Тюмень — Горноправдинск, 1995, 2000 гг.
Человек друга
ЭТОГО пса все так и называли — Пёс. Его собачья инвалидность вызывала, с одной стороны, жалость, с другой — отталкивала. Глаз и ухо он потерял благодаря заряду дроби, выпущенному пьяным охотником шутки ради, дабы отогнать любопытного пса от добычи. Половину правой передней лапы он потерял уже из-за своей односторонней слепоты: убегал от разозлившихся мужиков на пилораме и неудачно прыгнул через циркулярку. Теперь он ежедневно побирался у сельмага или у облюбованного подъезда. Его либо жалели, либо гнали. Жалели его в основном дети, приносили что-нибудь съестное из дома, но они же бывали и необычайно жестокими. Однажды они связали ему две задние лапы и долго потешались над тем, как Пёс пытается убежать, выпутаться, но только переваливается с боку на бок, не простояв и секунды, падает, обиженно подвывает и беспомощно скулит. Если б в поселке нашелся хоть кто-нибудь, читавший когда-либо Гюго, то пса непременно назвали бы Квазимодо.
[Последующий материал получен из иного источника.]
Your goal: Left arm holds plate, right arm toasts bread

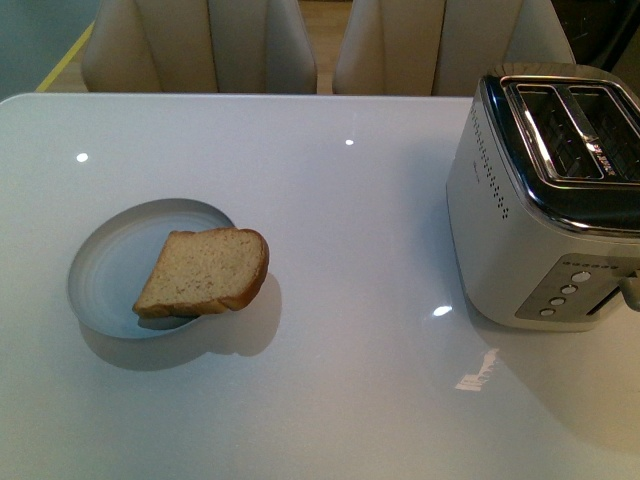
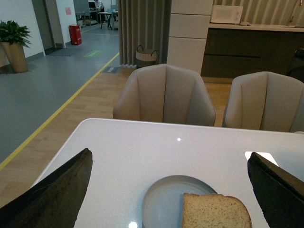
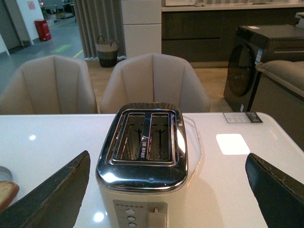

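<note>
You won't find any readable text here. The toaster (image 3: 142,161) has button marks too small to make out, and the print on the card (image 3: 242,117) lying on the desk (image 3: 228,180) is blurred.

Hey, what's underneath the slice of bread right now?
The plate lies under the bread, whose rounded end overhangs the rim above the table. The plate's covered part is hidden.

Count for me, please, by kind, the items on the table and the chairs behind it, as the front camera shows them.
Plate: 1
Bread slice: 1
Toaster: 1
Chairs: 2
Total: 5
</note>
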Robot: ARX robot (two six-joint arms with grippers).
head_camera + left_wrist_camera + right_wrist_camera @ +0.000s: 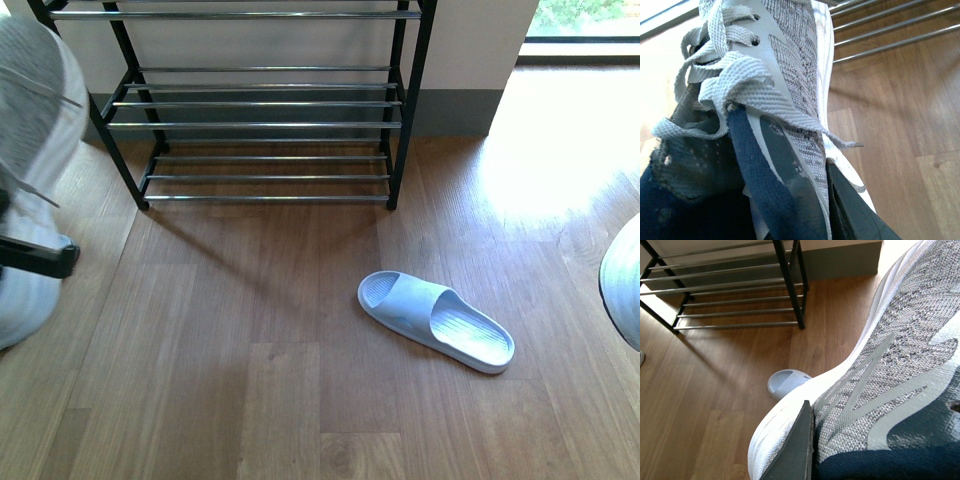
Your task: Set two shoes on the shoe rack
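currently: left gripper (812, 200) clamps knit sneaker (795, 60) at collar; right gripper (810, 450) clamps second sneaker (900, 355). likely light, soft upper, firm sole.

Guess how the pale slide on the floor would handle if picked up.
Probably light: the slide looks like one-piece moulded foam. Likely bendy, so the strap may squash under jaws. Flat sole suggests it skids, not tips, if pushed.

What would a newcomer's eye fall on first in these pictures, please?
A pale slipper lies alone on the wood floor, right of centre, in front of the black shoe rack. A grey sneaker looms at the left edge and a second sneaker at the right, both held aloft.
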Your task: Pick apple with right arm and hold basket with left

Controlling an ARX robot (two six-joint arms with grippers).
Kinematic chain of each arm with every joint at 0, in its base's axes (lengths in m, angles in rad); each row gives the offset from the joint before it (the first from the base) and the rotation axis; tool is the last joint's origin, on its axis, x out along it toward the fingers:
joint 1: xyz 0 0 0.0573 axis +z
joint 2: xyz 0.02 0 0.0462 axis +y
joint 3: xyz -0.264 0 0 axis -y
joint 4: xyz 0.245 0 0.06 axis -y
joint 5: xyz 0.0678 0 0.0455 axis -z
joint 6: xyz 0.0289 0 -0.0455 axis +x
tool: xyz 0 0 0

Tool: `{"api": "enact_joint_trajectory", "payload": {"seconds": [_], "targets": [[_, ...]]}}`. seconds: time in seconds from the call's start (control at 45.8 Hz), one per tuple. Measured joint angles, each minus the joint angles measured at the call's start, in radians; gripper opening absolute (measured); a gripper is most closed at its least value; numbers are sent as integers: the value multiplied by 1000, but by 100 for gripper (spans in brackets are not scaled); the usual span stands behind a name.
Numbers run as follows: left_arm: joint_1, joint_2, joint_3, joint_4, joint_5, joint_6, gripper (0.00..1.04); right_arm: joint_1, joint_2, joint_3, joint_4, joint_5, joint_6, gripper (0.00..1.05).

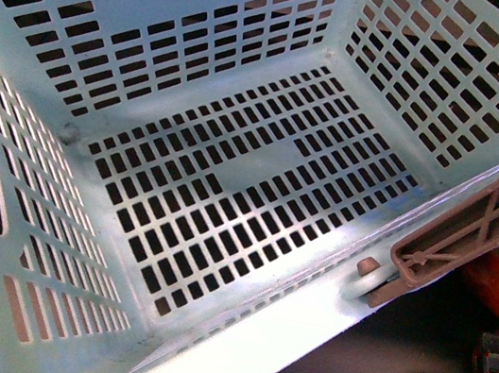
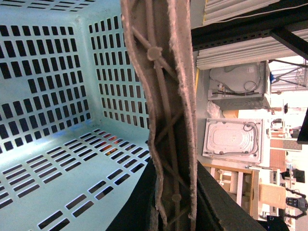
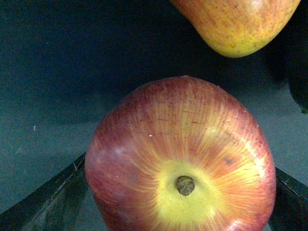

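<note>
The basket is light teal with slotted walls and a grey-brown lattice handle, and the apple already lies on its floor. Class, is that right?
Not quite: the front view shows the basket with a bare floor. The apple is outside it, seen in the right wrist view against a dark surface near another red-yellow fruit. The rest holds.

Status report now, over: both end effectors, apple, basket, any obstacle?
Left end effector on handle of basket, appears shut. Right end effector straddles apple, grip unconfirmed. Basket empty. Yellow-red fruit close beside apple.
</note>
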Motion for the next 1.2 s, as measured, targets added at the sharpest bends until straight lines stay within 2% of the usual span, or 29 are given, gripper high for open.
{"api": "enact_joint_trajectory", "payload": {"seconds": [0.218, 0.371, 0.524, 0.742, 0.938, 1.2], "targets": [[0, 0, 0, 0, -2, 0, 10, -28, -76, -64, 17, -28, -14, 79], [0, 0, 0, 0, 0, 0, 10, -64, -292, -168, 12, -70, -51, 79], [0, 0, 0, 0, 3, 0, 10, -86, -603, -244, -95, -139, -76, 79], [0, 0, 0, 0, -2, 0, 10, -86, -1027, -191, -295, -177, -60, 79], [0, 0, 0, 0, 1, 0, 10, -10, -1260, -46, -417, -177, -6, 79], [0, 0, 0, 0, -2, 0, 10, 222, -1210, 137, -433, -89, 34, 79]]}}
Но местные жители большей частью читали только телевизионные программы и объявления на заборах. Вынужденная малоподвижность сделала пса созерцателем и даже философом. Глядя в его единственный печальный глаз, можно было легко увериться, что он не только понимает человеческую речь, но и знает что-то такое, чего никогда не узнает вся ученая человечья братия: от лириков до физиков-ядерщиков. Сновавшему же мимо народу некогда было вглядываться в зеленую глубину собачьего глаза, хорошо хоть находились сердобольные старушки и детишки, которые приносили калеке поесть и изредка, явно превозмогая отвращение к его уродству, несмело ласкали его. Частенько рядом с ним присаживался на корточки местный забулдыга Иван Васильевич и, забыв о пёсьей инвалидности, требовал, чтобы Пёс одарил его собачьим рукопожатием.